Dogs thriving within wildlife habitats in Ladakh pose a serious challenge to the survival of wildlife species, Patil said. Records collected for the study found the breeding success rate for black-necked cranes had declined sharply, from 60 percent in 1995 to a dismal 29 percent in 2016.
“During our survey, we found out that dogs are almost entirely responsible for this decline, as they eat their eggs,” he said. According to a study published in Zoological Research, the total population of the black-necked crane as per the 2014 survey for Ladakh is 112, which includes 17 breeding pairs.
In China, many areas with black-necked crane populations have been declared nature reserves; researchers have suggested that efforts be made to involve all key stakeholders and protect the birds throughout their current known distribution range in India. This would help secure a brighter future for the breeding and the wintering population of the black-necked crane in the country. In India, the bird winters in small numbers in the northeastern states of Sikkim and Arunachal Pradesh, but breeds only in Ladakh.
“In Changthang in Ladakh all the tourism and development activities should be properly regulated especially at the nesting and feeding sites of the cranes,” researchers have suggested.
Dogs in India reportedly attacked animals from 80 species in a series of 460 attacks between September 2014 and June 2016, according to a study published in Animal Conservation late last year. Thirty-one of the species attacked were IUCN Red list threatened species, including four critically endangered ones.
In 68 percent of the attacks, the study says, the dogs were unaccompanied by humans. Most of the attacks were carried out by packs of dogs, with 45 percent of these attacks leading to the death of the prey. Nearly 48 percent of the incidents were reported in and around wildlife protected areas, suggesting that dogs have an important large-scale edge effect around protected areas in India.

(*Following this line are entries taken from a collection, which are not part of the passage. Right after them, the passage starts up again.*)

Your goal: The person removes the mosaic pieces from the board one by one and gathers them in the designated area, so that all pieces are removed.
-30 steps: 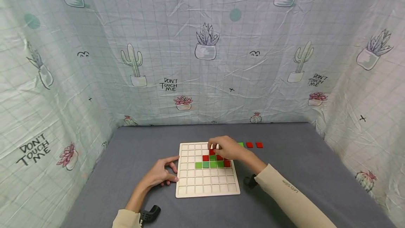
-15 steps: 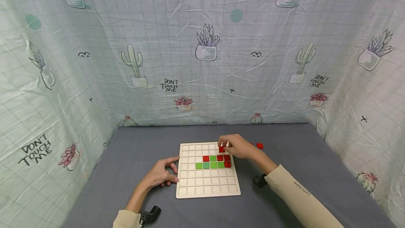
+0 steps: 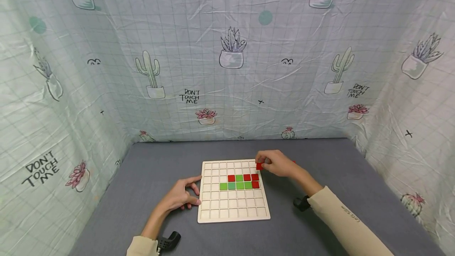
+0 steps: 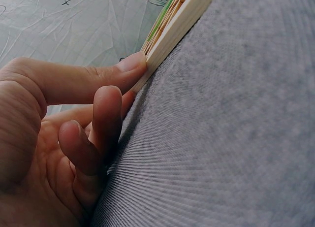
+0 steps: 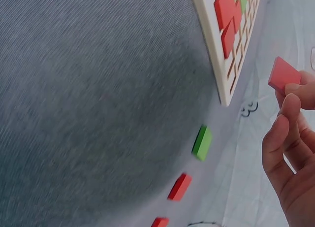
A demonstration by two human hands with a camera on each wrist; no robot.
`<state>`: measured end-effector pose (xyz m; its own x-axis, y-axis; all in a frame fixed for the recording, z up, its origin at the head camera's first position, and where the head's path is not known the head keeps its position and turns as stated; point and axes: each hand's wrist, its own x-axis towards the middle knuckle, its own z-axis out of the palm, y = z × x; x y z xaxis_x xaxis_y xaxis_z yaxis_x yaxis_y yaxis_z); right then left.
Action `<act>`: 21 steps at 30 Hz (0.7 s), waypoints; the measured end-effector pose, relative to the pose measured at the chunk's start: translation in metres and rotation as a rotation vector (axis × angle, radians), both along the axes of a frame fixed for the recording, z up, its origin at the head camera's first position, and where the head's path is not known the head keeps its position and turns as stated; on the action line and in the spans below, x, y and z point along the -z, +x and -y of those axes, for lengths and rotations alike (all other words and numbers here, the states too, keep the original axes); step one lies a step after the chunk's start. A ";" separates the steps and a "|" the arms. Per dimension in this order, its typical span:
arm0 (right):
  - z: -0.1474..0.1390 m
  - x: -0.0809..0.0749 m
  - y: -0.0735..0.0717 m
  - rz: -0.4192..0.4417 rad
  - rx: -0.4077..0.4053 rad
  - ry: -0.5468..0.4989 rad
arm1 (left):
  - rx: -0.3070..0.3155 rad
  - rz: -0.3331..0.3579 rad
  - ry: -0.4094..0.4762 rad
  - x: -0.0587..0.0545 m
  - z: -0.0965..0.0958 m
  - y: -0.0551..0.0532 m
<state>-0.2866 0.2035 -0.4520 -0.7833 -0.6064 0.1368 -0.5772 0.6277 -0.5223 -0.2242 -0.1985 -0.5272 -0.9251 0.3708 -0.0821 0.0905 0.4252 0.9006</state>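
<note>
Fingers (image 5: 307,95) of the right hand (image 3: 279,164) pinch one red square tile (image 5: 284,75), which is tilted and raised clear of the table (image 3: 170,157). Clock directions are read from the centre of the pale wooden grid board (image 3: 232,202), with twelve pointing away from the person. In the head view the gripped tile lies between one and two o'clock, at the board's far corner. At nine o'clock the left hand (image 3: 177,194) grasps nothing: its extended thumb and index finger touch the board's side edge, while the remaining fingers bend loosely. Two rows of tiles occupy the grid. From nine towards three o'clock, the nearer row (image 3: 239,185) reads green, teal-green, green, green, red; the farther row (image 3: 239,177) reads red, green, red, red. Beyond the board, at about two o'clock, a green tile (image 5: 202,143) and two red tiles (image 5: 180,186) form a line on the table. A cactus-print cloth (image 3: 192,121) hangs at twelve o'clock.
</note>
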 end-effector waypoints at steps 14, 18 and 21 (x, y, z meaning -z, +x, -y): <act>-0.032 0.001 -0.003 0.009 0.058 -0.014 | -0.009 -0.002 -0.013 -0.001 -0.001 0.001; -0.040 0.002 -0.005 -0.002 0.073 -0.004 | -0.010 0.000 -0.011 0.000 -0.001 0.001; -0.046 0.003 -0.006 -0.007 0.081 -0.001 | -0.009 -0.001 -0.009 -0.001 -0.001 0.002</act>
<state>-0.2922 0.2492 -0.4550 -0.8286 -0.5413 0.1431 -0.5285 0.6718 -0.5190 -0.2223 -0.1979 -0.5266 -0.9285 0.3615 -0.0846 0.0873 0.4342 0.8966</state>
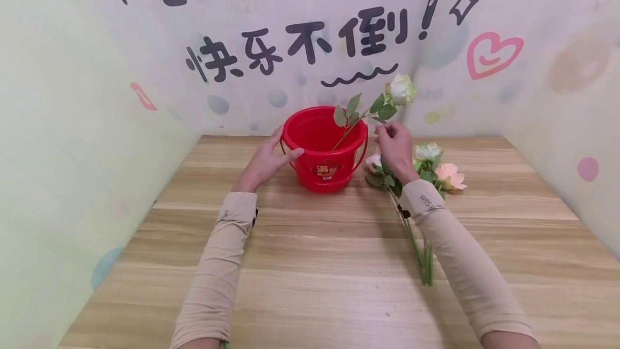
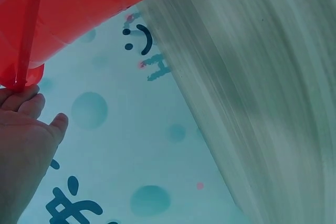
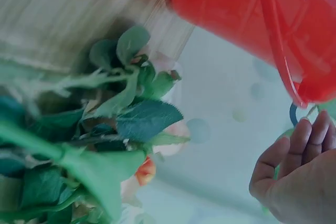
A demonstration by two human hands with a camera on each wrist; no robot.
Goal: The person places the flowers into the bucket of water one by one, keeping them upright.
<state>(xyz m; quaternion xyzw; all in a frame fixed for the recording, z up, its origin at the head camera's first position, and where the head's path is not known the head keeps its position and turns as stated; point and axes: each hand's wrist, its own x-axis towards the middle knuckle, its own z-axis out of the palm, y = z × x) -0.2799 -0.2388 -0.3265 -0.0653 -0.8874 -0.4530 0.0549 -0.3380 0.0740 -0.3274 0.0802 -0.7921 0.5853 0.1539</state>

Read our detailed article on the study: “Domestic dog: Is our best friend a foe for wildlife?”
“We emphasize that responsible dog ownership that focuses on population control, vaccination, adequate feeding and control of free-ranging behavior can reduce interactions with wildlife,” the study’s authors said. “However, in areas of conservation concern, control methods should also include active removal of unowned and feral dogs.”